Assigned task
Nothing less than an exact copy of all the records is required.
┌──
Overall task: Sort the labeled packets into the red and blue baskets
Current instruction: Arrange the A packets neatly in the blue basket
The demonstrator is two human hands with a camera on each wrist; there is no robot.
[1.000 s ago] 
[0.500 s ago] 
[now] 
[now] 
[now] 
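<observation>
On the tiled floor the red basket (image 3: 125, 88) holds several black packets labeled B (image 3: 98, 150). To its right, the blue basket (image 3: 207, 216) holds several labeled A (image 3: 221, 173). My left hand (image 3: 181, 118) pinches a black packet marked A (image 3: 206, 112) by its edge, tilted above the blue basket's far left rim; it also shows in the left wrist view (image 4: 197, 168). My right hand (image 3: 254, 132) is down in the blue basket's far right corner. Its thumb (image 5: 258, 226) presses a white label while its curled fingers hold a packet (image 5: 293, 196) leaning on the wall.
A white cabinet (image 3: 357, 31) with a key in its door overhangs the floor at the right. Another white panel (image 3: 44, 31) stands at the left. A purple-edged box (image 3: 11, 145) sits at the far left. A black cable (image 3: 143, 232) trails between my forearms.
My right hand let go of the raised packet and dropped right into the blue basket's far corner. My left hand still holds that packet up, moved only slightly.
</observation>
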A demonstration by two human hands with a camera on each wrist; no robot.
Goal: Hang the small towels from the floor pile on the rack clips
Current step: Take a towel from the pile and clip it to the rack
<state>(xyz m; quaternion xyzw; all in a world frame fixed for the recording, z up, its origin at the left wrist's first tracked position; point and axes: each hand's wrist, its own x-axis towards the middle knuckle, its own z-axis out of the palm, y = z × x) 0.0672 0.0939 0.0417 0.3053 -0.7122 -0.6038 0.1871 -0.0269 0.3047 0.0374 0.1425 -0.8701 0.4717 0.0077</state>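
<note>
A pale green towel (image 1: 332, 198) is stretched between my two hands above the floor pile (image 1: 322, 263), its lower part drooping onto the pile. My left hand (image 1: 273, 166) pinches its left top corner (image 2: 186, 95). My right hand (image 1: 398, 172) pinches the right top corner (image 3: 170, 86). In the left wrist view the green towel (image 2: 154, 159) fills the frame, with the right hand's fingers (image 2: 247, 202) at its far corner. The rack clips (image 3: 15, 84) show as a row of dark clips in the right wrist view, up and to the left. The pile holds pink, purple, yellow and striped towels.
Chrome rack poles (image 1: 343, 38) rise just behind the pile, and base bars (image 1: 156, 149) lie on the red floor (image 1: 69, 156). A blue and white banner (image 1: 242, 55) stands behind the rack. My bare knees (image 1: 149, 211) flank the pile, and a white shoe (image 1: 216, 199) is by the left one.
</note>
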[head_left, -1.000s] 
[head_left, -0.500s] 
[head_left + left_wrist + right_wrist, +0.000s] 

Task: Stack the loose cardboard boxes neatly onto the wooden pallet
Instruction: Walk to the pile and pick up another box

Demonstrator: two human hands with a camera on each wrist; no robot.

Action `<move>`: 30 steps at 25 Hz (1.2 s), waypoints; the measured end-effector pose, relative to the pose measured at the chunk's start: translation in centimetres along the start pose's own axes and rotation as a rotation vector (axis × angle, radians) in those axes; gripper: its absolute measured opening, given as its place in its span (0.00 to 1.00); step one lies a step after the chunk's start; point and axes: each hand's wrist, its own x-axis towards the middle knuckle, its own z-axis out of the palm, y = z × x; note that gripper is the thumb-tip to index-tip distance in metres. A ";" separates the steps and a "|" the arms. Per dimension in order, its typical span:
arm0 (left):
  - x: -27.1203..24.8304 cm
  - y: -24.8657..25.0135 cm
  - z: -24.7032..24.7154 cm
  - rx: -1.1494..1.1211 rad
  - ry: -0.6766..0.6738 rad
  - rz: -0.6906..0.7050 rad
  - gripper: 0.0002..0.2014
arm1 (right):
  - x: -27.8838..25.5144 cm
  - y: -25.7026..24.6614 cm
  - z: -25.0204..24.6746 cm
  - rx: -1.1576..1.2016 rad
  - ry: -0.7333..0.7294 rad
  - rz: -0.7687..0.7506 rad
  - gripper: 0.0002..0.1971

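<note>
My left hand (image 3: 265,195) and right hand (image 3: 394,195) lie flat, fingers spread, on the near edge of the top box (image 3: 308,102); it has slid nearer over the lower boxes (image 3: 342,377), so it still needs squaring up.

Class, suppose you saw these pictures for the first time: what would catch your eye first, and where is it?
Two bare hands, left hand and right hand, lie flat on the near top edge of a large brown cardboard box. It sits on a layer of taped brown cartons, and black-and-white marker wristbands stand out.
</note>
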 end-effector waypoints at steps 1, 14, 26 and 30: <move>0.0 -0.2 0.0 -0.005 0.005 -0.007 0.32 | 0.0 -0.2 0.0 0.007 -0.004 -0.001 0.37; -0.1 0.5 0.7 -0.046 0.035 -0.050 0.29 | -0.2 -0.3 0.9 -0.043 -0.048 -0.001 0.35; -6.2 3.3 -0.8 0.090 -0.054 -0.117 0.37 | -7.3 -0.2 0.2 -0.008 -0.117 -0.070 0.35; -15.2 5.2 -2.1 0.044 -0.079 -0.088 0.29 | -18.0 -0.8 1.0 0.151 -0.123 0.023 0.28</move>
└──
Answer to this task
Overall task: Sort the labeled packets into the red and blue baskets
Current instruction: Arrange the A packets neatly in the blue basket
The demonstrator is two human hands with a camera on each wrist; there is no robot.
[1.000 s ago] 
[0.500 s ago] 
[now] 
[now] 
[now] 
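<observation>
On the tiled floor the red basket (image 3: 125, 88) holds several black packets labeled B (image 3: 98, 150). To its right, the blue basket (image 3: 207, 216) holds several labeled A (image 3: 221, 173). My left hand (image 3: 181, 118) pinches a black packet marked A (image 3: 206, 112) by its edge, tilted above the blue basket's far left rim; it also shows in the left wrist view (image 4: 197, 168). My right hand (image 3: 254, 132) is down in the blue basket's far right corner. Its thumb (image 5: 258, 226) presses a white label while its curled fingers hold a packet (image 5: 293, 196) leaning on the wall.
A white cabinet (image 3: 357, 31) with a key in its door overhangs the floor at the right. Another white panel (image 3: 44, 31) stands at the left. A purple-edged box (image 3: 11, 145) sits at the far left. A black cable (image 3: 143, 232) trails between my forearms.
My right hand let go of the raised packet and dropped right into the blue basket's far corner. My left hand still holds that packet up, moved only slightly.
</observation>
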A demonstration by two human hands with a camera on each wrist; no robot.
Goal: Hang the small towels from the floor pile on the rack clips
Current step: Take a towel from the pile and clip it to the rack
<state>(xyz m; quaternion xyzw; all in a world frame fixed for the recording, z up, its origin at the left wrist's first tracked position; point and axes: each hand's wrist, its own x-axis towards the middle knuckle, its own z-axis out of the palm, y = z × x) 0.0672 0.0939 0.0417 0.3053 -0.7122 -0.6038 0.1871 -0.0269 0.3047 0.0374 0.1425 -0.8701 0.4717 0.0077</state>
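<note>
A pale green towel (image 1: 332, 198) is stretched between my two hands above the floor pile (image 1: 322, 263), its lower part drooping onto the pile. My left hand (image 1: 273, 166) pinches its left top corner (image 2: 186, 95). My right hand (image 1: 398, 172) pinches the right top corner (image 3: 170, 86). In the left wrist view the green towel (image 2: 154, 159) fills the frame, with the right hand's fingers (image 2: 247, 202) at its far corner. The rack clips (image 3: 15, 84) show as a row of dark clips in the right wrist view, up and to the left. The pile holds pink, purple, yellow and striped towels.
Chrome rack poles (image 1: 343, 38) rise just behind the pile, and base bars (image 1: 156, 149) lie on the red floor (image 1: 69, 156). A blue and white banner (image 1: 242, 55) stands behind the rack. My bare knees (image 1: 149, 211) flank the pile, and a white shoe (image 1: 216, 199) is by the left one.
</note>
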[head_left, -1.000s] 
[head_left, -0.500s] 
[head_left + left_wrist + right_wrist, +0.000s] 

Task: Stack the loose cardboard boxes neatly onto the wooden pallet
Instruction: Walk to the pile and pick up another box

Demonstrator: two human hands with a camera on each wrist; no robot.

Action `<move>`: 30 steps at 25 Hz (1.2 s), waypoints; the measured end-effector pose, relative to the pose measured at the chunk's start: translation in centimetres along the start pose's own axes and rotation as a rotation vector (axis × angle, radians) in those axes; gripper: its absolute measured opening, given as its place in its span (0.00 to 1.00); step one lies a step after the chunk's start; point and axes: each hand's wrist, its own x-axis towards the middle knuckle, its own z-axis out of the palm, y = z × x; note that gripper is the thumb-tip to index-tip distance in metres. A ";" separates the steps and a "|" the arms. Per dimension in order, its typical span:
arm0 (left):
  - x: -27.1203..24.8304 cm
  - y: -24.8657..25.0135 cm
  - z: -24.7032..24.7154 cm
  - rx: -1.1494..1.1211 rad
  - ry: -0.6766..0.6738 rad
  - rz: -0.6906..0.7050 rad
  - gripper: 0.0002..0.2014
arm1 (right):
  - x: -27.8838..25.5144 cm
  - y: -25.7026..24.6614 cm
  - z: -25.0204..24.6746 cm
  - rx: -1.1576..1.2016 rad
  - ry: -0.7333..0.7294 rad
  - rz: -0.7687..0.7506 rad
  - gripper: 0.0002..0.1971

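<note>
My left hand (image 3: 265,195) and right hand (image 3: 394,195) lie flat, fingers spread, on the near edge of the top box (image 3: 308,102); it has slid nearer over the lower boxes (image 3: 342,377), so it still needs squaring up.

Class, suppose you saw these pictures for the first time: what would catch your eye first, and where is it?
Two bare hands, left hand and right hand, lie flat on the near top edge of a large brown cardboard box. It sits on a layer of taped brown cartons, and black-and-white marker wristbands stand out.
</note>
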 end-effector waypoints at steps 1, 14, 26 and 30: <move>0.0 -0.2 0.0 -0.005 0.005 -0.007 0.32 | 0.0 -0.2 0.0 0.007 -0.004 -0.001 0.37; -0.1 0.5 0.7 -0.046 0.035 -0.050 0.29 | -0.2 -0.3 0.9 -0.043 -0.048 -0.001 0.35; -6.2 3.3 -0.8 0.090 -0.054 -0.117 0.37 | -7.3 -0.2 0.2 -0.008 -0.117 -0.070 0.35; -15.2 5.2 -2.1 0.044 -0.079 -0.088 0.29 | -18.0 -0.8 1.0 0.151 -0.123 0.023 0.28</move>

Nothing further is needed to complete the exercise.